== WHAT THE TASK ASKS ==
What lines of the data hold the string "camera"? Copy them all.

== RECORDS FOR THIS EXERCISE ==
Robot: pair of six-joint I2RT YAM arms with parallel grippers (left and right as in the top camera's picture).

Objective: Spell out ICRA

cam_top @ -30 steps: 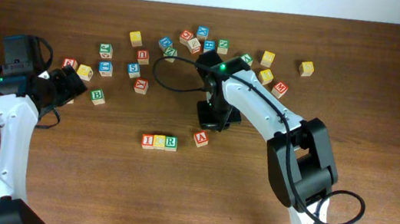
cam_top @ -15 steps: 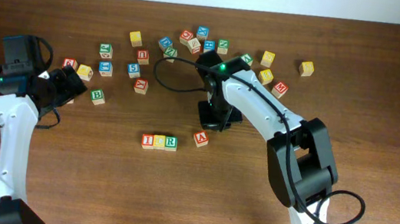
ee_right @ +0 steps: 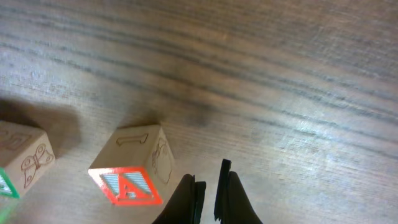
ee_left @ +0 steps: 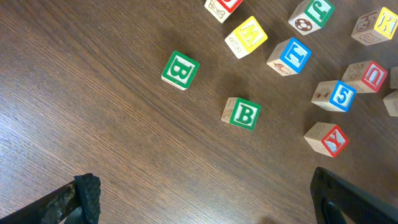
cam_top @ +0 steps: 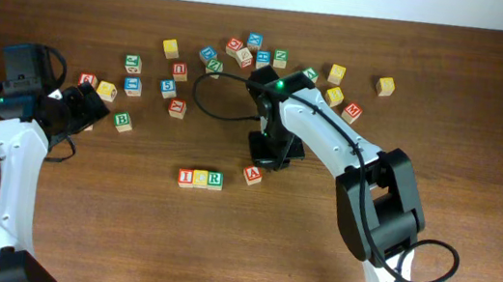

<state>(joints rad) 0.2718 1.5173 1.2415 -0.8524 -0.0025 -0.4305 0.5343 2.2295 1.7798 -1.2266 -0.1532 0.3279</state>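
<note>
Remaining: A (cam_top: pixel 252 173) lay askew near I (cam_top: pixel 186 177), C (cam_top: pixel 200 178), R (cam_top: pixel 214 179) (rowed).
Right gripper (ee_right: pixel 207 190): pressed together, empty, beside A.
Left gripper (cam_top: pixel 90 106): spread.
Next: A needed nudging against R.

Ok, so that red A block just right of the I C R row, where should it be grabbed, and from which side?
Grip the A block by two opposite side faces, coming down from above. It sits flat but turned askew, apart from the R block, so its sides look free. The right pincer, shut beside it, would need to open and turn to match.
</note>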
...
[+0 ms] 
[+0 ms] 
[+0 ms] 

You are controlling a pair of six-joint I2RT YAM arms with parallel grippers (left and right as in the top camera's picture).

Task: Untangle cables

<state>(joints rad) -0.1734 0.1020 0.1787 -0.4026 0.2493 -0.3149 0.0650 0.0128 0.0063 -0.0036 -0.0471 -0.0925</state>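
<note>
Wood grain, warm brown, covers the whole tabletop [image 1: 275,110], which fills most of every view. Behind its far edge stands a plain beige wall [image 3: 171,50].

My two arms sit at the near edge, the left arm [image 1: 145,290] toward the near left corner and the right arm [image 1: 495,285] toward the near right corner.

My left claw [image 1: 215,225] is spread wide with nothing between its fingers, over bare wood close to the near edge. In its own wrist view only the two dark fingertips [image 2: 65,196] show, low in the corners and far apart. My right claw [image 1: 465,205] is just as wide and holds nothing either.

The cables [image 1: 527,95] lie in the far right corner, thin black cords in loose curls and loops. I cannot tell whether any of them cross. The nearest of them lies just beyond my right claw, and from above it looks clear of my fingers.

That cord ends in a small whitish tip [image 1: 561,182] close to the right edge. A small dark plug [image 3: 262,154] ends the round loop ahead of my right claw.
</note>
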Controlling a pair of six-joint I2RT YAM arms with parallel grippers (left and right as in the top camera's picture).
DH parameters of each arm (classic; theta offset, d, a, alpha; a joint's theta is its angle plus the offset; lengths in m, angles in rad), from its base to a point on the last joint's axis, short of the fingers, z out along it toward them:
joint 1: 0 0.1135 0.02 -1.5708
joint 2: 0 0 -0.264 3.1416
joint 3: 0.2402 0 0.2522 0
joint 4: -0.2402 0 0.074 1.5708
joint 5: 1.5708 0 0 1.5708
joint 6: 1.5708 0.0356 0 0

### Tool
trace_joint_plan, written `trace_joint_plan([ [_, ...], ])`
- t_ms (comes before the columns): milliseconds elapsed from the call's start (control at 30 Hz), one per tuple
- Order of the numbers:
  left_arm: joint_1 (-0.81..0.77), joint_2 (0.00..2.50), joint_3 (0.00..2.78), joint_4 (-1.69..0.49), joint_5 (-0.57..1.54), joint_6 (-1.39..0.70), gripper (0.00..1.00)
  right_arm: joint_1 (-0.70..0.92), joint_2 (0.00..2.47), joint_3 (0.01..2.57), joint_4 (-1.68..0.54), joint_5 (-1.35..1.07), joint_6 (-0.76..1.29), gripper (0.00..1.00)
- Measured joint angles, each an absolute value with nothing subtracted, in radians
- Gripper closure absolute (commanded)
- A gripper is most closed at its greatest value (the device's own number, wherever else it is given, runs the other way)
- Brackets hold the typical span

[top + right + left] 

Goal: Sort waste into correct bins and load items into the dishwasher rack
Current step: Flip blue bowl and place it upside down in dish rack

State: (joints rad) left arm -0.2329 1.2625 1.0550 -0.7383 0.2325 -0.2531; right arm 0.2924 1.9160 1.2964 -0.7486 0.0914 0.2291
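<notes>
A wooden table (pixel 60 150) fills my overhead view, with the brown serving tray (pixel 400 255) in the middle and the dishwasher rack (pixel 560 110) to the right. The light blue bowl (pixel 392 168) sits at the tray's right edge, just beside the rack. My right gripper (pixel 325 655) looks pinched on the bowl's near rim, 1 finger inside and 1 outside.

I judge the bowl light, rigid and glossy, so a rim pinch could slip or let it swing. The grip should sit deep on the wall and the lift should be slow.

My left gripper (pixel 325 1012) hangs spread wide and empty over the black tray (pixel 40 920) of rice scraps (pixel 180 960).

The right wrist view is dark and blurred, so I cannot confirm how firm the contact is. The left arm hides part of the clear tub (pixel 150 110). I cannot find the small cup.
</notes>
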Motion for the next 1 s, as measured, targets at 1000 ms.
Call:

== RESULT OF THIS TASK ==
Robot: pair of six-joint I2RT YAM arms with parallel grippers (left and right as in the top camera's picture).
You are controlling a pair of six-joint I2RT YAM arms with parallel grippers (left and right as in the top camera's picture).
Controlling a pair of six-joint I2RT YAM arms with parallel grippers (left and right as in the top camera's picture).

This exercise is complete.